Even when you're receiving what seems like every new album – major and minor – that is birthed into this here metal realm in the form of label-sanctioned promos, you still end up running across a surprise band that you've somehow slept on previous releases. Chapel Hill's MAKE are my latest such discovery, the trio having previously released a single full length album and a small cottage industry of EPs and even an under-the-radar live album.
The Golden Veil reveals a band wise beyond their few short years, a lived-in synthesis of a number of prominent (read: trendy) metal subgenres that they nonetheless make their own: a bit of spacey post-rock, a walloping dose of sludge (particularly in the fiercely menacing dual bark of Scott Endres and Spencer Lee), the requisite shot of doom and, of course, the experimental ambience of Neurosis crossed with Dylan Carlson's penchant for rustic tone poetry.
"The Immortal" represents the strongest showing of the latter two influences: a plaintive, cleanly sung bit of reflective Americana for most of its running time, eventually winding down into an interlude so subdued that it approximates dead silence at normal listening levels before exploding with cacophonous fervor. The whole quiet/loud dichotomy has been done to death so many times that it's extremely rare that an instance of it catches me off guard, but this one was well hidden and not really telegraphed at all. This may mark the first time I've had to question whether a music review shouldn't come with a spoiler alert.
"We Are Coiled" follows next and appears to be going for a similar build up, particularly given the song title, but instead it just kind of simmers along for five minutes before fading out uneventfully. MAKE have certainly mastered the art of variety, but this track represents an opportunity to get a little more consistency under their belts. It's not entirely a momentum killer, but it comes dangerously close to sounding like a placeholder track that was intended to later be filled in by something more compelling.

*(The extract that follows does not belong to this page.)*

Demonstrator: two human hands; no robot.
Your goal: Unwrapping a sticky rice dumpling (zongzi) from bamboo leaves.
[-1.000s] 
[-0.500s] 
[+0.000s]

Indeed, one's preference for this band will hinge largely on how much atmospheric droning you're willing to tolerate in relation to the payoff. Overall, though, patience is generally rewarded, as in "The Architect", an 11-minute epic that spends fully half its running time slowly tautening the nerves, with the inevitable eruption achieving near black metal levels of misanthropic rage.
For my money, there really aren't that many groups in the post-metal/drone milieu that I wouldn't say could afford to tighten up their material a bit, so I wouldn't want to sound like damning with faint praise to position that as a sticking point here. MAKE are about as ready for prime time as this confluence of related genres tends to get, and their voice deserves – nay, demands – to be heard. Shots fired.